**PROBLEM DESCRIPTION**
The answer should reproduce the listing below character for character.

**DATASET EXCERPT**
↓

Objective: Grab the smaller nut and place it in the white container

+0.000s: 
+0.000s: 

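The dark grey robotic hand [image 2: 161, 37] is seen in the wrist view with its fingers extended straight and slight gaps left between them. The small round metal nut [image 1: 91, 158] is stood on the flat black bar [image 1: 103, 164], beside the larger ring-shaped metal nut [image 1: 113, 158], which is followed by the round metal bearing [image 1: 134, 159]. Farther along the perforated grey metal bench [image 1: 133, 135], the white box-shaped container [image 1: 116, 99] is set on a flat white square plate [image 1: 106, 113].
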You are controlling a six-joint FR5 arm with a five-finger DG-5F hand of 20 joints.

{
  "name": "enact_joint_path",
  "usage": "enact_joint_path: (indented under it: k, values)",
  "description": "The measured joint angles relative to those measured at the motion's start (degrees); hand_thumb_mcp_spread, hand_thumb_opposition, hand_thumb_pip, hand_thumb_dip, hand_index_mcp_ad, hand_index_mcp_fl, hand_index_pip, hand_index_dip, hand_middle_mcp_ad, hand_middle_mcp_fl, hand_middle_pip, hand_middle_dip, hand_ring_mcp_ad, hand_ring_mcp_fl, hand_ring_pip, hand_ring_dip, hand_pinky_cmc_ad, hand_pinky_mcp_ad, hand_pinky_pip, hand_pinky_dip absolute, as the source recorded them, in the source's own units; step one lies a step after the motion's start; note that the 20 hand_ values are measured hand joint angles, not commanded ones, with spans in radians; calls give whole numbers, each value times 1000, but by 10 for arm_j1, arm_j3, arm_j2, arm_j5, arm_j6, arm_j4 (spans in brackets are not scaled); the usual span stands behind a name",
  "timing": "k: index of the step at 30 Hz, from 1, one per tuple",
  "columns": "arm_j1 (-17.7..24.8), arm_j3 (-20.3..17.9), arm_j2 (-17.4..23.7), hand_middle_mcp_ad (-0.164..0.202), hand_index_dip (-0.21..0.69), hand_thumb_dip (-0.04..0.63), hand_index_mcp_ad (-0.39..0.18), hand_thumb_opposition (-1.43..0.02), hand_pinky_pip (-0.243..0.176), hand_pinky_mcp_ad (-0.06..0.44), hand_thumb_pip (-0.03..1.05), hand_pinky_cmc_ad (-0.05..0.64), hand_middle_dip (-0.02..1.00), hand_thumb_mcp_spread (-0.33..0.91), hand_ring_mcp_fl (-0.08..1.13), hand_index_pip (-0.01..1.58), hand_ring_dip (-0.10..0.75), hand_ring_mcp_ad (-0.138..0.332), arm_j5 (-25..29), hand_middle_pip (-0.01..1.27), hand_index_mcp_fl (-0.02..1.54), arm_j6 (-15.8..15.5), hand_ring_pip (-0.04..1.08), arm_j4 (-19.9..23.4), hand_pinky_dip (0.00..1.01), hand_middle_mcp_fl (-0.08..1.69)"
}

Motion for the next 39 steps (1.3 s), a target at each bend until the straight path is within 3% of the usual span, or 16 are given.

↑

**REPLY TO THE EXERCISE**
Objective: Grab the smaller nut and place it in the white container

+0.000s: 
+0.000s: 

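The dark grey robotic hand [image 2: 161, 37] is seen in the wrist view with its fingers extended straight and slight gaps left between them. The small round metal nut [image 1: 91, 158] is stood on the flat black bar [image 1: 103, 164], beside the larger ring-shaped metal nut [image 1: 113, 158], which is followed by the round metal bearing [image 1: 134, 159]. Farther along the perforated grey metal bench [image 1: 133, 135], the white box-shaped container [image 1: 116, 99] is set on a flat white square plate [image 1: 106, 113].
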You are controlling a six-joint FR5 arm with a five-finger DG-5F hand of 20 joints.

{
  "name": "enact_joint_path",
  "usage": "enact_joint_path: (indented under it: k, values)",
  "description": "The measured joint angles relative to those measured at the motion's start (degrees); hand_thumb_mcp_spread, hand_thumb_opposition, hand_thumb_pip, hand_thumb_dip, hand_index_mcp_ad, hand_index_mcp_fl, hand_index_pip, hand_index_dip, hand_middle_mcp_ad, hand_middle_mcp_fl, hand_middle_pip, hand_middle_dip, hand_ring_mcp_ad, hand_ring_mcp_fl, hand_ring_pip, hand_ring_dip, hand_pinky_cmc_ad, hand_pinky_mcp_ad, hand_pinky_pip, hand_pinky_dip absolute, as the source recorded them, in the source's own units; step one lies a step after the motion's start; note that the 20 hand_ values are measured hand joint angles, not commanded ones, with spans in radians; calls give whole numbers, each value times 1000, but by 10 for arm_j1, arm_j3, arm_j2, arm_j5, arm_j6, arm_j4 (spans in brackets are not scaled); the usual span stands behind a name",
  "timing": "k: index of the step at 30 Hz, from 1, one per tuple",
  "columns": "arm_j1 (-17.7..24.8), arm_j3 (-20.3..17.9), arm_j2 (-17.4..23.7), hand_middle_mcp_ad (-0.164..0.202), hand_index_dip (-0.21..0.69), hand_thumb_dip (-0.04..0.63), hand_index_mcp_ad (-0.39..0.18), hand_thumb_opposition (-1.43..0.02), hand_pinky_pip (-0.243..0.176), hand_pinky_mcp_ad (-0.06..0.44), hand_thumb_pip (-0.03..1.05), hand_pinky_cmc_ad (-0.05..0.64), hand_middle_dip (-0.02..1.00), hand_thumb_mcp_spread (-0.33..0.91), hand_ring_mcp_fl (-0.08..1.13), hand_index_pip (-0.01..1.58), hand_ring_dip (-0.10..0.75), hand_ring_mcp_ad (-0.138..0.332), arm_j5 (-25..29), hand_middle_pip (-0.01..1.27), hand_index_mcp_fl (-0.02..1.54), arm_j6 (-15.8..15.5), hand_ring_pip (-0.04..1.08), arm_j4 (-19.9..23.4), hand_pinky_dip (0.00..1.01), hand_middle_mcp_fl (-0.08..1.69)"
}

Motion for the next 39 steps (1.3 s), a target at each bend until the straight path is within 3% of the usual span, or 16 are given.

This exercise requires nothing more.